Cuore simbolico del progetto è l’iniziativa Libri Olimpici che prevede la distribuzione di 2026 libri alle scuole di Lombardia e Veneto, in collaborazione con il Centro per il Libro e la Lettura del Ministero della Cultura, come segno di avvicinamento ai Giochi Olimpici e Paralimpici Invernali Milano Cortina 2026. Le Olimpiadi della Cultura saranno così fortemente sostenute dai libri, veicoli di conoscenza, approfondimento e partecipazione. L’iniziativa rientra nell’ambito dell’Olimpiade Culturale di Milano Cortina 2026, il programma multidisciplinare, plurale e diffuso che animerà l’Italia per promuovere i valori Olimpici attraverso la cultura, il patrimonio e lo sport, in vista del Giochi Olimpici e Paralimpici Invernali che l’Italia ospiterà rispettivamente dal 6 al 22 febbraio e dal 6 al 15 marzo 2026.   
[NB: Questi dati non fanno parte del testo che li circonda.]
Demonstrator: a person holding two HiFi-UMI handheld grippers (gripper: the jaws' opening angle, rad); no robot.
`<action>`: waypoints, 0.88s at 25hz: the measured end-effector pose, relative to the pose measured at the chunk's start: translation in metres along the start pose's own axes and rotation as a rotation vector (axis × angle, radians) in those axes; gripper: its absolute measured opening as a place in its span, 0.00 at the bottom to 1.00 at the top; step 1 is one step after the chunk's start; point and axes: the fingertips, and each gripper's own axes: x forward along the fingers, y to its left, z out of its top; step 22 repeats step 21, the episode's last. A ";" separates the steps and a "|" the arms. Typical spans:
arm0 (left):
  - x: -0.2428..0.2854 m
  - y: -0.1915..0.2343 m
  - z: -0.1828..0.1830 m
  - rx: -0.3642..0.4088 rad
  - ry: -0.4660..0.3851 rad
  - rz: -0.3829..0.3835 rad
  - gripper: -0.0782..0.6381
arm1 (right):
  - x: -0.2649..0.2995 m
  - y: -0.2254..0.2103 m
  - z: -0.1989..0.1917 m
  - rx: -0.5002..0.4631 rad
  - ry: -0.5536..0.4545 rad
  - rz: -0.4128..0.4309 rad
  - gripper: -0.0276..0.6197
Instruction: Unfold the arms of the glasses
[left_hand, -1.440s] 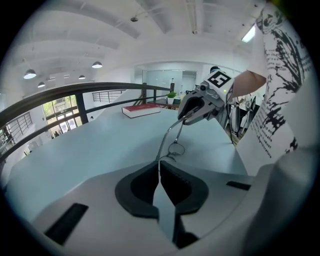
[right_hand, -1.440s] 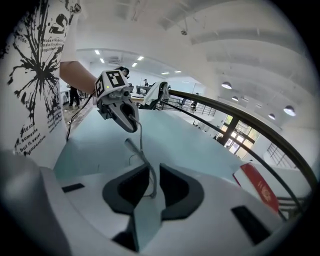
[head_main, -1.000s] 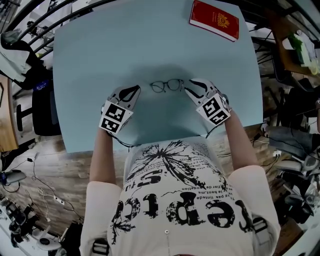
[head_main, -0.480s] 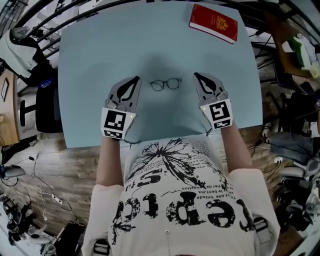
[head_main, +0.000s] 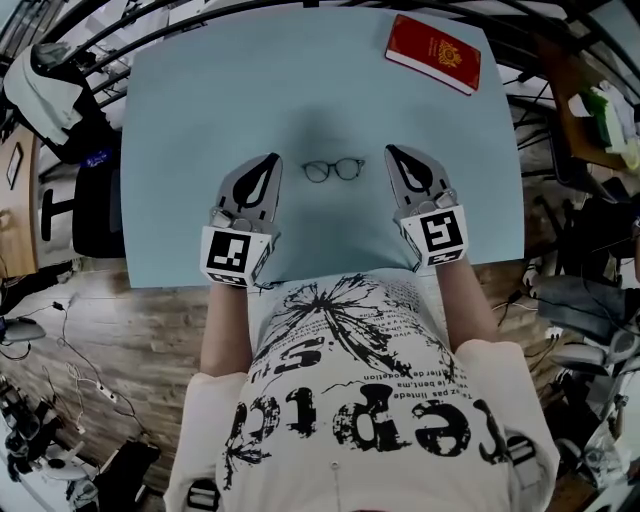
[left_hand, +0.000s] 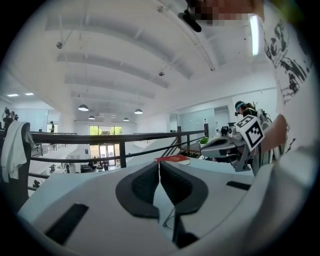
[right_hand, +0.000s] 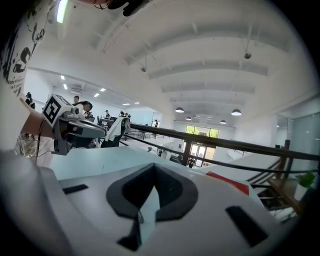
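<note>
Left claw (head_main: 270, 158) and right claw (head_main: 391, 151) flank the glasses (head_main: 334, 170) on the blue table (head_main: 180, 120) in the head view, not touching them; we can't tell whether the arms are unfolded, too small. Left gripper view: jaws closed, nothing between them. Right gripper view: jaws also closed and empty, so we judge no one is working on the glasses right now.

1. Surface (head_main: 200, 110): pale blue, smooth, matt finish throughout.
2. Glasses (head_main: 334, 170): thin dark frame, too small to tell whether metal or plastic; clear lenses.
3. Red booklet (head_main: 433, 52), far right corner: smooth cover with a gold-toned stamp.
4. Left gripper (head_main: 273, 158) and right gripper (head_main: 389, 150): smooth light grey plastic shells; fingers (left_hand: 142, 186) faced with black, matt, finely textured pads.
5. Shirt (head_main: 350, 400): light printed cloth.
6. Floor (head_main: 130, 330): wood-grain planks.
</note>
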 end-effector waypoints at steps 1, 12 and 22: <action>0.000 0.000 0.001 -0.002 -0.003 0.002 0.14 | 0.000 0.000 0.000 0.002 -0.003 -0.001 0.05; 0.004 0.004 0.006 -0.021 -0.017 0.016 0.14 | 0.004 -0.004 0.005 0.008 -0.029 -0.013 0.05; 0.008 0.002 0.005 -0.010 -0.010 0.009 0.14 | 0.005 -0.006 0.007 0.004 -0.039 -0.013 0.05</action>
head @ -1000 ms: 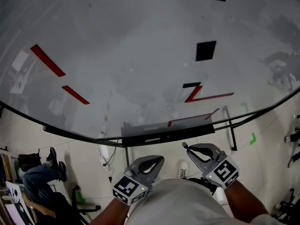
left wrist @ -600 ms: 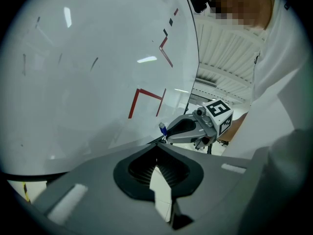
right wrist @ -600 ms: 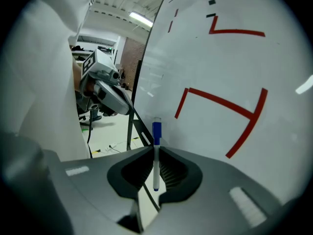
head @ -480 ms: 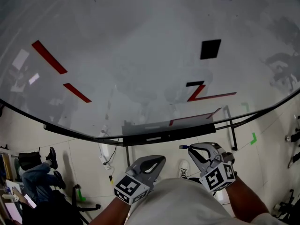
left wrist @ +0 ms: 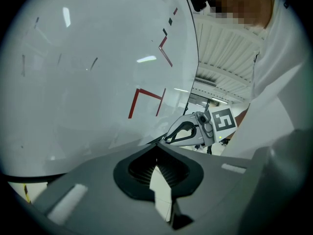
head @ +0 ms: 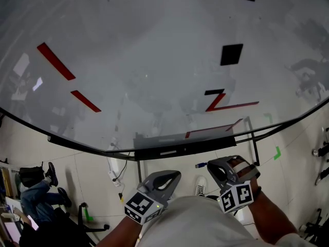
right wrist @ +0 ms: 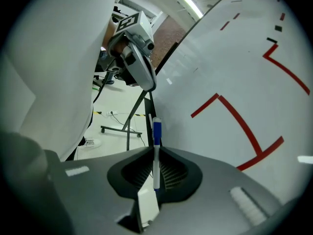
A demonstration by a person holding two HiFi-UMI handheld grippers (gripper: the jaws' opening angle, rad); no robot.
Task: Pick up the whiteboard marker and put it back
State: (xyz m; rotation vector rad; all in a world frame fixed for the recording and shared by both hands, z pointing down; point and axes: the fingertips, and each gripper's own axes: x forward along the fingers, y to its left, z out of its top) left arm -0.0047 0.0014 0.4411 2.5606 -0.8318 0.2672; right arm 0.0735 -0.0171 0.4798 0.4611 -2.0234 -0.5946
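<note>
Right gripper (head: 209, 164) is turning more to the left than a sec ago, and its cube w/ the squares is sitting lower, closer to the person's body. Left gripper (head: 175, 174) is staying about where it was.

Right gripper's jaws are squeezing tight on the marker (right wrist: 156, 153). In the right gripper view the marker's white body is sitting btw the jaws, and its blue end is sticking out past the tips. In the head view only that small blue end is showing. It is pointing left, just under the dark tray (head: 180, 149) at the bottom of the board (head: 154, 60), but not touching it.

Left gripper's jaws are pressing together w/ nothing btw them. It is hanging low beside the right one, close to the person's body.

Board is showing red lines (head: 55, 62) and black squares (head: 231, 54). Someone's legs (head: 36, 192) are showing on the floor at bottom left.
</note>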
Promosso da Fondazione Arnoldo e Alberto Mondadori, con il contributo di Regione Lombardia, Centro per il Libro e la Lettura del Ministero della Cultura e Comune di Pieve di Soligo, in collaborazione con AIE – Associazione Italiana Editori e lo studio di design Finemateria e grazie al supporto dello sponsor UBroker, AlberoLibro 2025 fa ufficialmente parte del programma dell’Olimpiade Culturale di Milano Cortina 2026, il grande percorso che unisce sport, cultura e territori.